Stuck in Saturday

I read a great article in Relevant magazine a few weeks ago.  I know I said that Real Simple is my favorite magazine, which it is, but Relevant is my other favorite.  The article was called Stuck In Saturday and ever since I read it it’s been hanging around in my mind.

In summary, the article described how Holy Week teaches us about waiting.  I know Easter has already come and gone, but God doesn’t move according to my calendar so I’m just now realizing some things related to the purpose of the past couple weeks.

In church we focus a lot on what happened on Friday and Sunday because they both represent universe-altering events.  But what often gets overlooked is Saturday.  What was Saturday like for the disciples and those who were closest to Jesus?  Saturday probably wasn’t a very good day – and that’s the understatement of the last two centuries!  And why was Saturday even necessary?  Why didn’t God just raise Jesus on Saturday and spare everyone the pain and disillusionment that Saturday’s waiting brought with it?  Why?

I’ve been wrestling with my own Satuday lately.  That’s why it is 1:30 a.m. and I am still awake on a work night thinking.  Because while there are so many blessings and things going right in my life right now, there are a few blessings-in-the-process where the waiting feels painfully long and drawn out.  Things that are making the water muddy and thick and clouding up my vision for the good things I have.  Things that I’m attempting to face and have faith for.  It’s a slow walk to the alter sometimes, isnt it?

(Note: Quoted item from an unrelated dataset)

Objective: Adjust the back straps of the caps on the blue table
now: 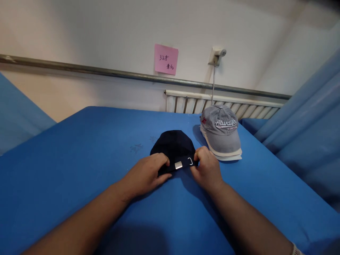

I’m being quite vague about what I’m referring to, I know, but it’s one of those cases where I’ll gladly share the story once I’m on the other side.  In fact , I’m sure I’ll be so eccstatic that I’ll be sharing the story with random strangers and anyone who will listen to me.

Isn’t it beautiful how it always turns out that way?  The Lord tells us that those who hope in Him will not be put to shame.  Saturday will not last forever.  The cycle will come full circle.  Death and mourning are naturally followed by new life and gladness.  Thank you Easter for this lesson.  Lord help me trust you in my Saturday.